July 23, 2008
HERE'S A YUAN, CALL SOMEONE WHO CARES:
China’s Role In African Politics Appalling (Last Moyo, 7/17/08, The Zimbabwe Independent)
China’s Africa policy –– a document that describes the framework of its trade with Africa espoused by the communist government in January 2006 –– shows that China’s relationship with Africa in general and Zimbabwe in particular, is fraught with not only some head-swaying contradictions, but also a serious ethical and moral vacuum that exposes China to be shrewd, selfish, calculating, greedy and primitive because it prioritises its economic and political interests over ordinary people’s human rights in its dealings with African countries.For example, regardless of Zimbabwe’s international isolation due to its human rights abuses, China continues to be Zimbabwe’s biggest investor strategically positioning itself to exploit our valuable natural resources to develop its ever burgeoning economy at the expense of the basic freedoms and entitlements of the ordinary citizens of Zimbabwe.

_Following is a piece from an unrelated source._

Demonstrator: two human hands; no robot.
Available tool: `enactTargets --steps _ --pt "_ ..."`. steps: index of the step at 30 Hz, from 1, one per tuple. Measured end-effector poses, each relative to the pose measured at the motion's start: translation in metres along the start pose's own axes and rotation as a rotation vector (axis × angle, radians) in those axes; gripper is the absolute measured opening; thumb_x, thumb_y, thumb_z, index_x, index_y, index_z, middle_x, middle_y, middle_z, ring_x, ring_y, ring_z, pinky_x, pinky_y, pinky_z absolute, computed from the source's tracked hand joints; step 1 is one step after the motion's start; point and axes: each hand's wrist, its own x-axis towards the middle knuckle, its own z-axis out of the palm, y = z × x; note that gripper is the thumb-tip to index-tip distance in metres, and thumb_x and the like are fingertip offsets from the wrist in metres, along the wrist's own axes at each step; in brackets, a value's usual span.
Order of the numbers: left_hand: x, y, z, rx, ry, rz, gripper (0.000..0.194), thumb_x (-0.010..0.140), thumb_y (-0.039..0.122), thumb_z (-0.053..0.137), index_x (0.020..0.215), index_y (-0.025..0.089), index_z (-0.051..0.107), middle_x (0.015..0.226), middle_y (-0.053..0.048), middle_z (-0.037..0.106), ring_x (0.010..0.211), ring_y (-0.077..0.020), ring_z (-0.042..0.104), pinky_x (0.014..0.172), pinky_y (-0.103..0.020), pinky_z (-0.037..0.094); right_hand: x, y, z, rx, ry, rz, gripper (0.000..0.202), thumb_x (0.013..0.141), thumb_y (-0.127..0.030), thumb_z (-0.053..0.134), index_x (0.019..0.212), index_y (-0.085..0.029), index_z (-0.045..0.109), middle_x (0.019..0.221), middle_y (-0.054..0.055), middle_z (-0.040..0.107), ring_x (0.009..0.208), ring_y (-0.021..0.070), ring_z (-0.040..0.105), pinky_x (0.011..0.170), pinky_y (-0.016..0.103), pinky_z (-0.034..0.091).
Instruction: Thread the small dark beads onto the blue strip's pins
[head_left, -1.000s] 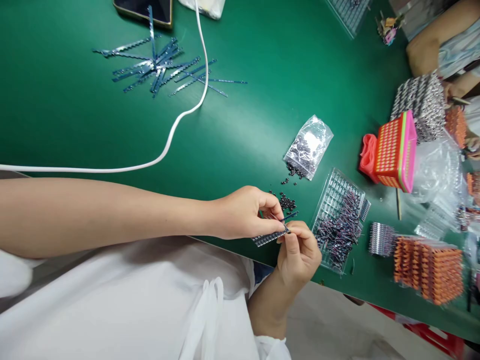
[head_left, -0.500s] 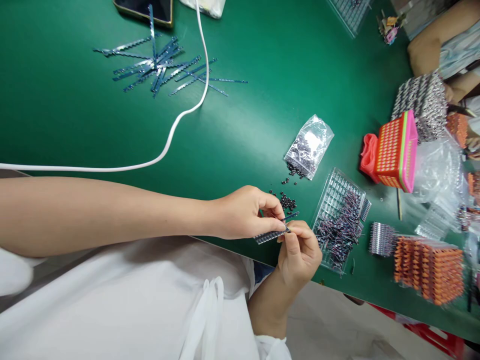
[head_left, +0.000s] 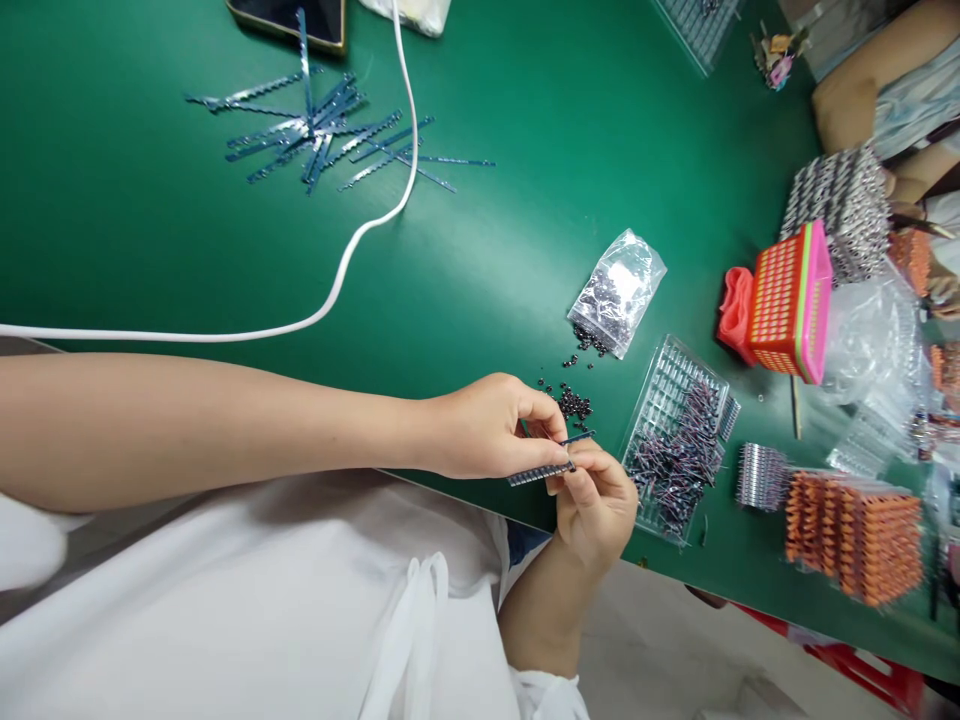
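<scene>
My left hand (head_left: 487,425) reaches in from the left, thumb and fingers closed on a narrow dark ridged strip (head_left: 538,474) that sticks out below the thumb. A thin blue strip (head_left: 577,438) shows between the two hands. My right hand (head_left: 598,500) pinches with thumb and forefinger at the right end of the ridged strip, touching the left fingertips. What sits in that pinch is too small to make out. Small black beads (head_left: 574,404) lie loose just beyond the hands, beside an open clear bag (head_left: 619,290) of similar beads.
A clear tray (head_left: 651,385) holding many thin dark pieces stands right of my hands. Further right are an orange stack (head_left: 853,535), a red basket (head_left: 776,300) and a co-worker's arm (head_left: 862,85). Blue strips (head_left: 315,130) and a white cable (head_left: 345,265) lie at left.
My right hand has shifted slightly left, and the ridged strip has tilted a little flatter. My left hand stays almost still.
</scene>
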Motion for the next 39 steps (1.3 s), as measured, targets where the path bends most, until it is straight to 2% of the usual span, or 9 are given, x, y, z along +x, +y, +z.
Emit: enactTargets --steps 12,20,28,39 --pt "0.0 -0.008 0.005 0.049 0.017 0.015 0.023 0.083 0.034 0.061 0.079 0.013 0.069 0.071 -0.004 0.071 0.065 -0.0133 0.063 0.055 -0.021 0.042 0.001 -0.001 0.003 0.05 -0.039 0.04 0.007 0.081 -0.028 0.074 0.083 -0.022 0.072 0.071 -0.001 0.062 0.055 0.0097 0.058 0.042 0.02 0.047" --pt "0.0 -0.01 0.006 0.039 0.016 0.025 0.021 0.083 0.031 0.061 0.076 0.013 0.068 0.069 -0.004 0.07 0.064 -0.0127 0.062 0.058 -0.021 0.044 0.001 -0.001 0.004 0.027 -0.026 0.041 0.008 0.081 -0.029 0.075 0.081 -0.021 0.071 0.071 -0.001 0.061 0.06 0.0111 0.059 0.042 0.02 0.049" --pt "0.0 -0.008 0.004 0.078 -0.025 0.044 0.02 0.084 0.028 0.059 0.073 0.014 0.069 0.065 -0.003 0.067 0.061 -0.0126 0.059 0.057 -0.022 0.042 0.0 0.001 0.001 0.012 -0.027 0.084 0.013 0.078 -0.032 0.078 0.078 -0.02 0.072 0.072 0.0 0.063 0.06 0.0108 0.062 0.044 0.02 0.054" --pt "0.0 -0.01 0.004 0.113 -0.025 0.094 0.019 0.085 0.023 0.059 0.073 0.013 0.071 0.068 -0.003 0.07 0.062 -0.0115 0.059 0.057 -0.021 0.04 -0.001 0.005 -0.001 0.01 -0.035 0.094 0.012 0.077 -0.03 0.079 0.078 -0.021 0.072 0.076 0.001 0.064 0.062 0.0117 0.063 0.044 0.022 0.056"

According to the Jamestown Foundation, a leading source of information about the inner workings of closed totalitarian societies, since the Zimbabwean crisis began in 2000, Chinese firms such as China International Water and Electric, National Aero-Technology Import and Export Corporation (Catic) and North Industries Corporation (Norinco) have clinched mouth-watering deals in mining, aviation, agriculture, defence and other sectors in an avowed all weather friendship with Mugabe’s regime. While some critics argue that China’s relentless support for Zimbabwe in the Security Council is based on the close historical ties dating back to the struggle for independence, it is now crystal clear to everybody that China has always pursued self-serving policies that are solely based on its economic and political considerations. If indeed –– as the available evidence seems to suggest –– China’s current policy position in Zimbabwe is primarily motivated by its economic greed, then Zimbabweans will have no reason not to believe the growing suspicion that the support for the liberation struggle in the seventies was simply based on China’s need to spread communism and create geopolitical alliances in the cold war and halt the spread of free market and liberal principles across Africa. The fact that ethics therefore may have played no part presents China as an opportunistic power whose development can be directly linked to the tears, pain and in some cases, blood of African men, women and children.
Olympic Bars Won't serve 'blacks' and Mongolians? (Asia News, 7/19/08)
Bar owners around the Workers' Stadium in downtown Beijing say that public security officials are telling them not to let in "blacks" and Mongolians, and many of them have even had to sign a pledge.Posted by Orrin Judd at July 23, 2008 6:41 AM
...a serious ethical and moral vacuum that exposes China to be shrewd, selfish, calculating, greedy and primitive because it prioritises its economic and political interests over ordinary people’s human rights in its dealings with African countries.
This is news? Human rights and China don't naturally go together.